Among the lines below, copy exactly those from the one with "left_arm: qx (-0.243" through the one with "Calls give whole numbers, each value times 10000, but", counting both ends.

DATASET RECORDS: Begin

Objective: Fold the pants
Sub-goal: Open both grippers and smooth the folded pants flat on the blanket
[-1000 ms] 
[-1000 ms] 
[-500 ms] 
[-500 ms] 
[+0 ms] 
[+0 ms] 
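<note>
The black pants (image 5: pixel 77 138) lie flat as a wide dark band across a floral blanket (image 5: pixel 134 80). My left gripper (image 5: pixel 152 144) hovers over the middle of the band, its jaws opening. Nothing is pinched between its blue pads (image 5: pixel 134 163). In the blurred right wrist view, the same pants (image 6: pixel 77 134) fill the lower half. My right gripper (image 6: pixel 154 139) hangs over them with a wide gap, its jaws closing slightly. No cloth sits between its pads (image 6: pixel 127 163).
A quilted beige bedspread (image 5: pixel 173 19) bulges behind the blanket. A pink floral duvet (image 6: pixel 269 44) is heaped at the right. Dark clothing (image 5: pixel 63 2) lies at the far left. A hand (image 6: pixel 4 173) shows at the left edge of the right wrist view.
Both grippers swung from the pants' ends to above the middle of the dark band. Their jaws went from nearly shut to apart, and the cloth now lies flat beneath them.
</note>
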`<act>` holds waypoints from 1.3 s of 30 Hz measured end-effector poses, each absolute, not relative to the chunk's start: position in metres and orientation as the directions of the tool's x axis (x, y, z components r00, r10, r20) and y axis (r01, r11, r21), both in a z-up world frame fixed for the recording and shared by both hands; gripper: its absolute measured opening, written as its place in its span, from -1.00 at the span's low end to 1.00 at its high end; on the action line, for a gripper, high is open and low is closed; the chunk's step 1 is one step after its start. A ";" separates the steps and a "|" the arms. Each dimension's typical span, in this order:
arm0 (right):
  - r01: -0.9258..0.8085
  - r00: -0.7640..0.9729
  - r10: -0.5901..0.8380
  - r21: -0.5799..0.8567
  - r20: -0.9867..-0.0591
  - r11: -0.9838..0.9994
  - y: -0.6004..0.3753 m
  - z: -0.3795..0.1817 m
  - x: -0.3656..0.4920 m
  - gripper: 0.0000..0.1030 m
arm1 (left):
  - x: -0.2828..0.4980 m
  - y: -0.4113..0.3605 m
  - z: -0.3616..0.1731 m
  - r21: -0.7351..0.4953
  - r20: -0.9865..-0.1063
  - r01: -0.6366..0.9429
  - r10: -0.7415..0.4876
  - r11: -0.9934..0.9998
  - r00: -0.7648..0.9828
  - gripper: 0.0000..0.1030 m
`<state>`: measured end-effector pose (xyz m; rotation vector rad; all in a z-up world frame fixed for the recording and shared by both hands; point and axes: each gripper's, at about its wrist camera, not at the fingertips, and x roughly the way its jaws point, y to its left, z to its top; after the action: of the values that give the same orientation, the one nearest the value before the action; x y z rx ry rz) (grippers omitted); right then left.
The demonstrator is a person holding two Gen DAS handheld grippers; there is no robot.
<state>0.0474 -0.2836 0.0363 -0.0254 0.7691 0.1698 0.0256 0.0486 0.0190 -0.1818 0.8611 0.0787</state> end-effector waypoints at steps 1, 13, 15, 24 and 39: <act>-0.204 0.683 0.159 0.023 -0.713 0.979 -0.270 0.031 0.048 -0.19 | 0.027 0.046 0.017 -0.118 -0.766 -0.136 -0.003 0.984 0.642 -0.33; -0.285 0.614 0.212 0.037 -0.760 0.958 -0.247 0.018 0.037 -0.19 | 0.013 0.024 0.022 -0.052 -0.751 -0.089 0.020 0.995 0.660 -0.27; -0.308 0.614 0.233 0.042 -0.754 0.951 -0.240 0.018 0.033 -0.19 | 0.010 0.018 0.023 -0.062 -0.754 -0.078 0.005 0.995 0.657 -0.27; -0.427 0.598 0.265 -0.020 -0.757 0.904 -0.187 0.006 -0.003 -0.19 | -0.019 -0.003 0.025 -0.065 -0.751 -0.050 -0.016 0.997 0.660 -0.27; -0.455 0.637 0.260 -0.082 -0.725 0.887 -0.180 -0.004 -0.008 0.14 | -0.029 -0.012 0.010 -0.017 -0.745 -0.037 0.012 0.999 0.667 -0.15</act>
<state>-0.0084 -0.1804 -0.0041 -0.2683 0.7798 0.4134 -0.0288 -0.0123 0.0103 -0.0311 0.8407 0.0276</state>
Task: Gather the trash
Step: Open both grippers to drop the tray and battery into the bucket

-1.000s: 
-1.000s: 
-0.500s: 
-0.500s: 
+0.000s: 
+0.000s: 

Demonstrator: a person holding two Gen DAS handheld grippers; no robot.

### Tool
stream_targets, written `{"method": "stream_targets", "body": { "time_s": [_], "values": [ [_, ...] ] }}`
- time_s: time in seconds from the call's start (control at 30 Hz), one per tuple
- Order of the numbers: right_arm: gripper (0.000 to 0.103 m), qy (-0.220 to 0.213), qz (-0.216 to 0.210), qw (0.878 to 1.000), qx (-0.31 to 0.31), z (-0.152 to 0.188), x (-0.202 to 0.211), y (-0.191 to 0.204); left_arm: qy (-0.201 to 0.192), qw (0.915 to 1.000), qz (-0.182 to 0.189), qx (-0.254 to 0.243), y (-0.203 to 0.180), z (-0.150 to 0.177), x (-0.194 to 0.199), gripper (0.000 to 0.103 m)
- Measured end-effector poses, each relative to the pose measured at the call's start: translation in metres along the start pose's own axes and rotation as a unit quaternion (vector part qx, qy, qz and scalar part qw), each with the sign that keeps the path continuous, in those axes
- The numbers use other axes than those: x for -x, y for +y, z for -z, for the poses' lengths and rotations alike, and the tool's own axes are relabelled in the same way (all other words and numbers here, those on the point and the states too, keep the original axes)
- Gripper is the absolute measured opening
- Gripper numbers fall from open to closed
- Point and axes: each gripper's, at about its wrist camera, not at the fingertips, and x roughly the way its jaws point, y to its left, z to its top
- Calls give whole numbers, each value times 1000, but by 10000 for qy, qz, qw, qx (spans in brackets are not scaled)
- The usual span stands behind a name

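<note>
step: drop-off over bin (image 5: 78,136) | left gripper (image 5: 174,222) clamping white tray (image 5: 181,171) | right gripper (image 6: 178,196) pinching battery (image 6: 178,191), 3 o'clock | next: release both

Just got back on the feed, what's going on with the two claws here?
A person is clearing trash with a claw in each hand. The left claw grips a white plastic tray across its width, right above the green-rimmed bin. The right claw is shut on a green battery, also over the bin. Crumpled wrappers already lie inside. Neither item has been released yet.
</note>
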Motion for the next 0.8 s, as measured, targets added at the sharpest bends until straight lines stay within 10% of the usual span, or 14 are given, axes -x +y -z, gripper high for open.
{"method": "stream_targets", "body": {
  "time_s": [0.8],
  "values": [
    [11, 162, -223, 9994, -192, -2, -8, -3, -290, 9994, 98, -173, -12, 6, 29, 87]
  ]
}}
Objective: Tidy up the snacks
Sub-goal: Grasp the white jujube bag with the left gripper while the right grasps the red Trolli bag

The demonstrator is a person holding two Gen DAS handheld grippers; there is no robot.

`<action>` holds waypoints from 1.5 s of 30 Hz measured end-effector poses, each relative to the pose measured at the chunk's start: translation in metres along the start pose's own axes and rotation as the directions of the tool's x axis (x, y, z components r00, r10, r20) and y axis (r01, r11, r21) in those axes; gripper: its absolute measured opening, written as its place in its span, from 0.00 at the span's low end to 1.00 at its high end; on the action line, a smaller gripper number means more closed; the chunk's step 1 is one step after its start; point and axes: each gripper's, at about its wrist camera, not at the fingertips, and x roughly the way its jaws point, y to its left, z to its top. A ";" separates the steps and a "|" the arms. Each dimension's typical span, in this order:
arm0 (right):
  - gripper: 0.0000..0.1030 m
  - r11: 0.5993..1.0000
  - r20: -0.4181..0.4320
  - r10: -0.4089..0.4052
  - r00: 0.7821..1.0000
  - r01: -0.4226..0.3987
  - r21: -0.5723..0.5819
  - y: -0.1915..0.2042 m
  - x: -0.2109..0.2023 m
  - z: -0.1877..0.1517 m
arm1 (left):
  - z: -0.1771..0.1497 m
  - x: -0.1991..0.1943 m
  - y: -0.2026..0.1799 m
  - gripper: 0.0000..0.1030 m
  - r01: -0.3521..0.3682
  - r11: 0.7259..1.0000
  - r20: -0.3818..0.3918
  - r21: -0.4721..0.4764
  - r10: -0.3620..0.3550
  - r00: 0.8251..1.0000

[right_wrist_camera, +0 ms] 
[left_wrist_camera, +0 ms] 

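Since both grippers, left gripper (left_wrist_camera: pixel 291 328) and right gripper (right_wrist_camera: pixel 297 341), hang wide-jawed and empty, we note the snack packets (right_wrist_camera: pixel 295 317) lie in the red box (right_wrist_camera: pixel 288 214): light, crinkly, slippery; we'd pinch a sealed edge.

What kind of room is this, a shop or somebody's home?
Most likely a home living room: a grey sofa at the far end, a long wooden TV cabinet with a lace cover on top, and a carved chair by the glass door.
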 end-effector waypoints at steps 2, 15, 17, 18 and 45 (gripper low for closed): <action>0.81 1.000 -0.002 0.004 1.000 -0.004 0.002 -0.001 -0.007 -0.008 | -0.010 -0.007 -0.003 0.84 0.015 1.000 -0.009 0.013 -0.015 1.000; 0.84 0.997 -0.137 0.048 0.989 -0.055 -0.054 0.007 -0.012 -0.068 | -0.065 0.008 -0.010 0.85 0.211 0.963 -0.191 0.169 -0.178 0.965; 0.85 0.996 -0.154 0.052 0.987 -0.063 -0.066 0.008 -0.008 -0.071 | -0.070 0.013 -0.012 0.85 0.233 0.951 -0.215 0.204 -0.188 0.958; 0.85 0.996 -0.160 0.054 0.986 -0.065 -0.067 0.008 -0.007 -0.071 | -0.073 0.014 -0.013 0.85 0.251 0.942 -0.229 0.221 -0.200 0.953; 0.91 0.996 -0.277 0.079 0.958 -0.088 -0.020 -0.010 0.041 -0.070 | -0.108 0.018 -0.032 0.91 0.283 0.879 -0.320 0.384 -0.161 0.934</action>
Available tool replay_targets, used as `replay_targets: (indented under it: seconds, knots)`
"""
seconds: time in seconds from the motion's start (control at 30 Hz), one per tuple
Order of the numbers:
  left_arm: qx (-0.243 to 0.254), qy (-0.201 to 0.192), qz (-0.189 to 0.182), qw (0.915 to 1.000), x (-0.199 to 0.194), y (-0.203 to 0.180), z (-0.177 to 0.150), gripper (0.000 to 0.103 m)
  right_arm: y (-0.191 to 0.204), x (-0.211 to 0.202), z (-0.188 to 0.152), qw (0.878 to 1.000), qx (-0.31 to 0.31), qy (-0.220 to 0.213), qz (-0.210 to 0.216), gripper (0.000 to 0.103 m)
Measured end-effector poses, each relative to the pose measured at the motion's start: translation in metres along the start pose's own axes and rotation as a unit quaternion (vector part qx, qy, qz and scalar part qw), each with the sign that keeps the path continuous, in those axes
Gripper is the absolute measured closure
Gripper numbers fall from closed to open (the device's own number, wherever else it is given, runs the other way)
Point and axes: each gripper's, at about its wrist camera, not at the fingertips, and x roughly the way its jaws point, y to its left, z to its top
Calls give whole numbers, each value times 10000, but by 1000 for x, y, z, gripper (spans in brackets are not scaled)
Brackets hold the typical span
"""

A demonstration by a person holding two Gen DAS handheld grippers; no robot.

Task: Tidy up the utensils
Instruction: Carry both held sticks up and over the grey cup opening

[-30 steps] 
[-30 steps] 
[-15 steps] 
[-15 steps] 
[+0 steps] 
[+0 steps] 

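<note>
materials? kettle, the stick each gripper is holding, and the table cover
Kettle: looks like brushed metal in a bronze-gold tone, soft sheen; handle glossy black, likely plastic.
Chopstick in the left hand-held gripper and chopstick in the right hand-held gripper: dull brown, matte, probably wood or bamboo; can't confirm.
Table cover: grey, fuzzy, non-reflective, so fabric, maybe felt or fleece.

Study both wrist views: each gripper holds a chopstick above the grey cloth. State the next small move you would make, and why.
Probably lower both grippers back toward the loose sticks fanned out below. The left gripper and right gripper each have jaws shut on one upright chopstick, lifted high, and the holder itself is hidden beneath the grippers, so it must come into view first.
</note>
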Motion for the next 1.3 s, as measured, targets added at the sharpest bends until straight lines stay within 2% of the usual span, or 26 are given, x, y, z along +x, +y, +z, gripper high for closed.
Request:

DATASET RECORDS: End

### [ANSWER FOR THE TASK]
  left_arm: qx (-0.243 to 0.254), qy (-0.201 to 0.192), qz (-0.189 to 0.182), qw (0.915 to 1.000), x (-0.199 to 0.194), y (-0.203 to 0.180), z (-0.177 to 0.150), gripper (0.000 to 0.103 m)
  right_arm: y (-0.191 to 0.204), x (-0.211 to 0.202), z (-0.188 to 0.152), qw (0.878 to 1.000), qx (-0.31 to 0.31), qy (-0.220 to 0.213), qz (-0.210 to 0.216), gripper (0.000 to 0.103 m)
Measured end-effector poses, each relative to the pose measured at the motion's start: translation in metres along the start pose's own axes and rotation as a unit quaternion (vector part qx, qy, qz and scalar part qw), each with the sign that keeps the path continuous, in those axes
Gripper is the absolute measured closure
Gripper numbers fall from closed to open (the device's own number, wherever else it is given, runs the other way)
Point and axes: each gripper's, at about its wrist camera, not at the fingertips, and x roughly the way its jaws point, y to its left, z to its top
Calls give whole numbers, each value times 10000, but by 1000 for x, y, z, gripper (spans in brackets are not scaled)

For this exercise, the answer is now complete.